Optimists argue that little has changed for the worse.

There has been no explosion in spending or significant fiscal slippage so far, they say, and Hungary has even introduced measures to clean up its act.

Economic growth is also buoyant, running at more than five percent a year in Poland and six percent in the Czech Republic and Slovakia.

But potential spending increases may fuel inflation and current account deficits are worsening. Rising interest rates are expected to slow growth and hit bond and stock markets.

The long view is that these countries will still eventually join the euro new EU member states do not have the option of not joining the single currency so convergence at some point is inevitable.

But in the meantime investors who bet billions that their economies would converge with those already in the euro zone between 2009 and 2012 are being forced to push back those dates further and further.
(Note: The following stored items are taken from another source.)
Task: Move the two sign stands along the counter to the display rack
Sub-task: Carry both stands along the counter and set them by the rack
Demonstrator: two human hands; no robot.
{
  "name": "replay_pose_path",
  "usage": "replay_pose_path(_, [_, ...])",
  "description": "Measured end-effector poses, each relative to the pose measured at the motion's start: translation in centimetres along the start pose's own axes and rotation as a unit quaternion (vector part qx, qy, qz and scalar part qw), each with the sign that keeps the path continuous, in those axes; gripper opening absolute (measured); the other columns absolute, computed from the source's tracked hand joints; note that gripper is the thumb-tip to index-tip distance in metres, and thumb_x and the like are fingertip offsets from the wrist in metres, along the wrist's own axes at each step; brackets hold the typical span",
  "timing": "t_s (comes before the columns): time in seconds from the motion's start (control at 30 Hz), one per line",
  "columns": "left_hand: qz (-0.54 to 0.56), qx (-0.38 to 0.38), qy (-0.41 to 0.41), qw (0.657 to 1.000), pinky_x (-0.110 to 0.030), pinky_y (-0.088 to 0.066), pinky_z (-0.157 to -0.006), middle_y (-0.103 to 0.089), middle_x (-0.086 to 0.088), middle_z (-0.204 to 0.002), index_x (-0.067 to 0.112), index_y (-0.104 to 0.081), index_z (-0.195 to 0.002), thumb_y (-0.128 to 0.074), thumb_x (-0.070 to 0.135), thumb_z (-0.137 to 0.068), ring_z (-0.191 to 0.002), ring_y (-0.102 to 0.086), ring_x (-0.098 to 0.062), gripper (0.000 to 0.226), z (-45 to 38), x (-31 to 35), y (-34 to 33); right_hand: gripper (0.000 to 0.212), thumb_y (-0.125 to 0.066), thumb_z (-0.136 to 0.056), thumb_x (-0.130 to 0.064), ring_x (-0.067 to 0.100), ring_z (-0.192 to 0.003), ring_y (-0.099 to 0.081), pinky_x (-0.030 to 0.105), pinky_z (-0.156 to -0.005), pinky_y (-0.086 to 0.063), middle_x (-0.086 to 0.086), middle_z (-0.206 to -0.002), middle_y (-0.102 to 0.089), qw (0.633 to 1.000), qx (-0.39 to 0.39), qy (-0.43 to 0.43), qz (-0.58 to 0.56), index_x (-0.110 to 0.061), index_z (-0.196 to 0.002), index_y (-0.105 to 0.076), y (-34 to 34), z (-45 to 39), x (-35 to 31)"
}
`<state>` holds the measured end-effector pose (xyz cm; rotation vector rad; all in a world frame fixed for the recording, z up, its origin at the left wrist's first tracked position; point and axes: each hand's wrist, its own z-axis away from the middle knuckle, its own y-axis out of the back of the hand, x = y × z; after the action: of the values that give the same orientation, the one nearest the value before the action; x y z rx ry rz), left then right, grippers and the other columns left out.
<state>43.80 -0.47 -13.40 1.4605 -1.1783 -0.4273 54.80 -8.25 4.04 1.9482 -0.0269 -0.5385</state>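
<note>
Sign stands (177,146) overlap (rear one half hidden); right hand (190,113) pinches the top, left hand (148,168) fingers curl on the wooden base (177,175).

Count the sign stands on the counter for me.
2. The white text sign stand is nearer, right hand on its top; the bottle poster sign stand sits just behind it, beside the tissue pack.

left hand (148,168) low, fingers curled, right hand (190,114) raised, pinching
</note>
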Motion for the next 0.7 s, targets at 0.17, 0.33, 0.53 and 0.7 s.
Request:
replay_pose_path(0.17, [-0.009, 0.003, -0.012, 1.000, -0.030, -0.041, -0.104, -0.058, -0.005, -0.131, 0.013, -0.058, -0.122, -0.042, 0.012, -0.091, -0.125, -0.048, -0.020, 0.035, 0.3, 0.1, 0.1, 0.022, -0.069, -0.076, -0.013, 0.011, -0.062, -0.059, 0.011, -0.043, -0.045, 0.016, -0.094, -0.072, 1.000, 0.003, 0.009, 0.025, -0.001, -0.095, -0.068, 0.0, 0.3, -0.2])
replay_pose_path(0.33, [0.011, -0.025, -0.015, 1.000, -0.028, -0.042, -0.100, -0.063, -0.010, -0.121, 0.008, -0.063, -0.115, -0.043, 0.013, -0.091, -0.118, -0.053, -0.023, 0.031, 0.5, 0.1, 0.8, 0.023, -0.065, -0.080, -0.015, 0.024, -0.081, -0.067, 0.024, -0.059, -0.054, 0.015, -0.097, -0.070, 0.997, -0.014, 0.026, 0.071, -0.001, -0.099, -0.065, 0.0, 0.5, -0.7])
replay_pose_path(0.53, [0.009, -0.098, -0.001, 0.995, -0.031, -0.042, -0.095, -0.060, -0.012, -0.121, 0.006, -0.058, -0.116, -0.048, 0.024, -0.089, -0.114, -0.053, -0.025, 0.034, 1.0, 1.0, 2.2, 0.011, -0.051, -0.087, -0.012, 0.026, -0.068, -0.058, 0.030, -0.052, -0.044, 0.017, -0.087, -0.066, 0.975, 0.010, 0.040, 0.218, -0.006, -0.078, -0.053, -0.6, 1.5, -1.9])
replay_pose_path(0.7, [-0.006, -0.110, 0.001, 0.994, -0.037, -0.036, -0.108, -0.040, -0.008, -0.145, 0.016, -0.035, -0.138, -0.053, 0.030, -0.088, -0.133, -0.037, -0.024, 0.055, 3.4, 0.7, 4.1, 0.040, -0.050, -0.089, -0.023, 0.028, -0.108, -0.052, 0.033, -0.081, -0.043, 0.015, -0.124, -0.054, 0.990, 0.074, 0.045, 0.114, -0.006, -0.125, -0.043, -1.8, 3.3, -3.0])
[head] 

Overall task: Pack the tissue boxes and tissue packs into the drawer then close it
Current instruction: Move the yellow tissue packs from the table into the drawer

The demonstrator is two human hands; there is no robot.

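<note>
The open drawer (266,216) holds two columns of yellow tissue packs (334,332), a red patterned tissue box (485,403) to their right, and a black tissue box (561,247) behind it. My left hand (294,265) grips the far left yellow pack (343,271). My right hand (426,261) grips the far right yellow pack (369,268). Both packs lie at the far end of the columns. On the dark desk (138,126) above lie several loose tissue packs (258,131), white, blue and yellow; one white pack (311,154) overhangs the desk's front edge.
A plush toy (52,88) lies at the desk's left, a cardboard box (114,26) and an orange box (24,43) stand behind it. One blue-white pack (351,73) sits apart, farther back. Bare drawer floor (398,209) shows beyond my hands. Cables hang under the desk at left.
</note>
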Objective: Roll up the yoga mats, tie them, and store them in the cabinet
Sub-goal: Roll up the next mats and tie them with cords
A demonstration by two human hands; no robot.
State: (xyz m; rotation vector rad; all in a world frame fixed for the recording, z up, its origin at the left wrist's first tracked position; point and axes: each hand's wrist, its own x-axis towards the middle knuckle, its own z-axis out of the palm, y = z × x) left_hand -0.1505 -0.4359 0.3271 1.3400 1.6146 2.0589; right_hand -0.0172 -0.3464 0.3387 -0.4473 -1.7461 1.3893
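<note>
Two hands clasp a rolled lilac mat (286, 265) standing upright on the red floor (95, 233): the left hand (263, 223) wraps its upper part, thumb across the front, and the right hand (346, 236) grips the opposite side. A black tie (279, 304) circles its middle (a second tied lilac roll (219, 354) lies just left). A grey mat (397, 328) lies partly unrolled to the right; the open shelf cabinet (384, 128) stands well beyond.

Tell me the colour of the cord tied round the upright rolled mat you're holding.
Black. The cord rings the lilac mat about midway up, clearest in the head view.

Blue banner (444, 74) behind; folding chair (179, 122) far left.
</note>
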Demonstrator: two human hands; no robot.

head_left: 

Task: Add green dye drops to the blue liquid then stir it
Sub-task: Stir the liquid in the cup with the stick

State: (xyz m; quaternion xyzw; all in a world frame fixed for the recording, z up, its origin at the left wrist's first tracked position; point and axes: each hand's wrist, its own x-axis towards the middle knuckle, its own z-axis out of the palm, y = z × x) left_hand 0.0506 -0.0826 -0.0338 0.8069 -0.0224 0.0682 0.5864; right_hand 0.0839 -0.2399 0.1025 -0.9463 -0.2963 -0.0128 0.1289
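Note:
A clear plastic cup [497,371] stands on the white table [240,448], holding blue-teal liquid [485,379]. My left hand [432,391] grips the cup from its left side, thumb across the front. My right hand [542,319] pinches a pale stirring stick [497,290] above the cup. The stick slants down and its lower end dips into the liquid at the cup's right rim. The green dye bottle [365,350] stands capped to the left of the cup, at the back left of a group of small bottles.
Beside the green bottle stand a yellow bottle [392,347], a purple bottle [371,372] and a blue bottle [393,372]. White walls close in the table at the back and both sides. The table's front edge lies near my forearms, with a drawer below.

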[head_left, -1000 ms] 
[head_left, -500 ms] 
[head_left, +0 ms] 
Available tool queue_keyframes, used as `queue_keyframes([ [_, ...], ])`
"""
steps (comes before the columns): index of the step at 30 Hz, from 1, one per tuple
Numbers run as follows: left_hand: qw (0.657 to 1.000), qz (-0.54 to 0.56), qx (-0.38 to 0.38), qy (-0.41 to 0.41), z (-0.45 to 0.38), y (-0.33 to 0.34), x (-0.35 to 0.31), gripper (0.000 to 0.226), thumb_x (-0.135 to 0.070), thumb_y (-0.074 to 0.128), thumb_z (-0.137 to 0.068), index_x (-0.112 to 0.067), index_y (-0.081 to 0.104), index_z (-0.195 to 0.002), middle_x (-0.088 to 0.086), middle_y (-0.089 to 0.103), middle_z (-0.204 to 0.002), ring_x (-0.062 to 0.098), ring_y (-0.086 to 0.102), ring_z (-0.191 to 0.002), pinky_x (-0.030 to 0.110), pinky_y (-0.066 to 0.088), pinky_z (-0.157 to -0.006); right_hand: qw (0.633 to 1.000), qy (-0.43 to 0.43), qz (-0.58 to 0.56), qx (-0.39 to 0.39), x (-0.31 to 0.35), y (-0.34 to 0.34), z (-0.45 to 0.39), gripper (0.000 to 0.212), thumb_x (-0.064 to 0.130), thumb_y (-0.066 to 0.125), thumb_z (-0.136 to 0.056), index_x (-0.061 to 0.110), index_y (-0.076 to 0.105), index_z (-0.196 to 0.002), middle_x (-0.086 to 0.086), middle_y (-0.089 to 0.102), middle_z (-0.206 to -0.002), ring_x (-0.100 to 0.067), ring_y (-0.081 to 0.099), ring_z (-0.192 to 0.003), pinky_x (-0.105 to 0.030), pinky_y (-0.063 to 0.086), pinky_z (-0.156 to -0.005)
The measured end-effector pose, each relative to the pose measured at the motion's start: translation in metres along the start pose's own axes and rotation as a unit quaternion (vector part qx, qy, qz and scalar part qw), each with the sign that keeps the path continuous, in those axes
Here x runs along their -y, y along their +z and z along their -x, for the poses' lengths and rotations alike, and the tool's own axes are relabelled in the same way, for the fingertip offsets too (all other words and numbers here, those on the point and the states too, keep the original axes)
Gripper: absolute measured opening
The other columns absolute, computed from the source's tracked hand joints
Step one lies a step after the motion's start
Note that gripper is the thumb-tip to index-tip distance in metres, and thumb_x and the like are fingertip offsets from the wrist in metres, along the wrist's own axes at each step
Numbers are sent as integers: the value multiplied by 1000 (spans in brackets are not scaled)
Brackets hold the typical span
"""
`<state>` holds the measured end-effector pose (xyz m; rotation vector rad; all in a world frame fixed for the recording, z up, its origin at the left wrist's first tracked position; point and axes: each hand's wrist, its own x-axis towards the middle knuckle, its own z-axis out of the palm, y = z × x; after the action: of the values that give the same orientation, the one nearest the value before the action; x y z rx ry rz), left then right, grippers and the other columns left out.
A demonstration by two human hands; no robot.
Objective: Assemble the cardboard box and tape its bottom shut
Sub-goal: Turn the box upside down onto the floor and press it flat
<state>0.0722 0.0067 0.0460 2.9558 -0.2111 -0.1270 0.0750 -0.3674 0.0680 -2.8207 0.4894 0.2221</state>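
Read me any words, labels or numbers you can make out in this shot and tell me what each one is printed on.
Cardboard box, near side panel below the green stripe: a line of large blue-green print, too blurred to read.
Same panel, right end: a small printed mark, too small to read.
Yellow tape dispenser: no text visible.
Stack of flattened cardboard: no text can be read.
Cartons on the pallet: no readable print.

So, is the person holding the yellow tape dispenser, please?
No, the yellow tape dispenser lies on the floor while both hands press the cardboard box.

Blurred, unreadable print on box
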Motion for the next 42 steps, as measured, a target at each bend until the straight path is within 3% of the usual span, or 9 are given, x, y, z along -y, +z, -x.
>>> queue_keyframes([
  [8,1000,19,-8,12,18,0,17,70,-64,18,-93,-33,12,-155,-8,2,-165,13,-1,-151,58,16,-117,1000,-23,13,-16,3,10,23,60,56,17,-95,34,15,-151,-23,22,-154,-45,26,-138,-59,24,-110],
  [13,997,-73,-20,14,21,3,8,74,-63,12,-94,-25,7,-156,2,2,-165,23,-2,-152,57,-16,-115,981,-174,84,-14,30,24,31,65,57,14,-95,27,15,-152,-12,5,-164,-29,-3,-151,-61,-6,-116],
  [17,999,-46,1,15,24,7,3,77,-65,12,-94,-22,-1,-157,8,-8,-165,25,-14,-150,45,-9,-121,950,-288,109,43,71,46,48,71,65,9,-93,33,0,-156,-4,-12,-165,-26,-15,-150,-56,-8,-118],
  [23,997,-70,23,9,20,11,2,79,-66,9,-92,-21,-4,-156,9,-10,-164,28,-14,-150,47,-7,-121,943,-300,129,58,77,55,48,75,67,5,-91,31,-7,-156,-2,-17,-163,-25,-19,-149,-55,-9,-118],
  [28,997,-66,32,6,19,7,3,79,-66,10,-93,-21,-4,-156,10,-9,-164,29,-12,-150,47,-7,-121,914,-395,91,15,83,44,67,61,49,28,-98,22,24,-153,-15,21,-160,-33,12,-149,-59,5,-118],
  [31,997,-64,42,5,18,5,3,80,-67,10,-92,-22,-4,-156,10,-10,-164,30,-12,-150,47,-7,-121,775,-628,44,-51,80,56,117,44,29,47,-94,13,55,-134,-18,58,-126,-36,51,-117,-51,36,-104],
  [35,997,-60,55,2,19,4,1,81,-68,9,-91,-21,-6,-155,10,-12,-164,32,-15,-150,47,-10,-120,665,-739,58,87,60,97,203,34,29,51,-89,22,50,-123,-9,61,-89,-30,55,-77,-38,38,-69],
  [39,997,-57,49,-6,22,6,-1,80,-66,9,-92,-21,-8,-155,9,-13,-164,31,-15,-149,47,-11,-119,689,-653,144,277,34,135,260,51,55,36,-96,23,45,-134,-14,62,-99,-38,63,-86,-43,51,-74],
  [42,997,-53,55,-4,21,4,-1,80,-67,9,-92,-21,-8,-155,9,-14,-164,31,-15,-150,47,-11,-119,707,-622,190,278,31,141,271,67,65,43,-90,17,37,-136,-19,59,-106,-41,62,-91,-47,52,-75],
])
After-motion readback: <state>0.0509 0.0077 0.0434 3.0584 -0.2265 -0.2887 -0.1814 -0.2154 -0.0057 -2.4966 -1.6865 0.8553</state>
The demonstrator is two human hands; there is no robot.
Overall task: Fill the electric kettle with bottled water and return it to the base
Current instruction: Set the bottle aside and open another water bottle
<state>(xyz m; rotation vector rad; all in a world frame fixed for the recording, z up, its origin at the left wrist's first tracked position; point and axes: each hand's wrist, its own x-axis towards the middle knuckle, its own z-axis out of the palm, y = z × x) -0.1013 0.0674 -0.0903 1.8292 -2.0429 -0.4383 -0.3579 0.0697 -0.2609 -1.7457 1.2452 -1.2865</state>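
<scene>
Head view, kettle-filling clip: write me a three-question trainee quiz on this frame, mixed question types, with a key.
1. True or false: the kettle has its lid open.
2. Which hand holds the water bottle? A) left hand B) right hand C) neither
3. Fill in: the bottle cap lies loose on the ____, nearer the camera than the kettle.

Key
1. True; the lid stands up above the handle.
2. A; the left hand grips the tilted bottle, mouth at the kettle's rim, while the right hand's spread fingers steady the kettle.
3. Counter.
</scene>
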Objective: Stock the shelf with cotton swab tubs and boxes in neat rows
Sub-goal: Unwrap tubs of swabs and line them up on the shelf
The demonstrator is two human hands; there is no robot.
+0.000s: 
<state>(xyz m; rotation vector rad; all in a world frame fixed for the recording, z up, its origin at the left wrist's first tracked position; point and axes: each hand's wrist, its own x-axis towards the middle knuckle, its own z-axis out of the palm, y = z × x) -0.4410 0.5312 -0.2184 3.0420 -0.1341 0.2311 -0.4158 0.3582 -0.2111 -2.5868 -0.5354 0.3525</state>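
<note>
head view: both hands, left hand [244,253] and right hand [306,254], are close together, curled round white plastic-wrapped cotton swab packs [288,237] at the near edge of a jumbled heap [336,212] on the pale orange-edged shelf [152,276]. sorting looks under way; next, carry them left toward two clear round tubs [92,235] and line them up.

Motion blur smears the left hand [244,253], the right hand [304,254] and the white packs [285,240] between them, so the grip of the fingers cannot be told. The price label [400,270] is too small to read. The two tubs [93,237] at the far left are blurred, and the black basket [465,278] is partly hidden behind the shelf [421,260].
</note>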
There is no political will, that's visible from euro adoption dates that keep getting pushed out, said Rob Drijkoningen, head of emerging markets debt at ING Investment Management. As long as the EU does not stand firm, none of them will have an incentive to do anything and that's disappointing.

Investors had been pricing in risks as bond spreads demonstrate. Most speculative players were flushed out during mid year market reversals, potentially reducing the impact of further political setbacks.

Some (investors) will sell out and some won't, but net net the risk premium has been increasing because of the postponement so its not as good as it might have been, Drijkoningen said.

But on the whole if people invested in convergence they made a fair amount of money in comparison to say (euro zone) Bunds so the story in itself has definitely paid off so far.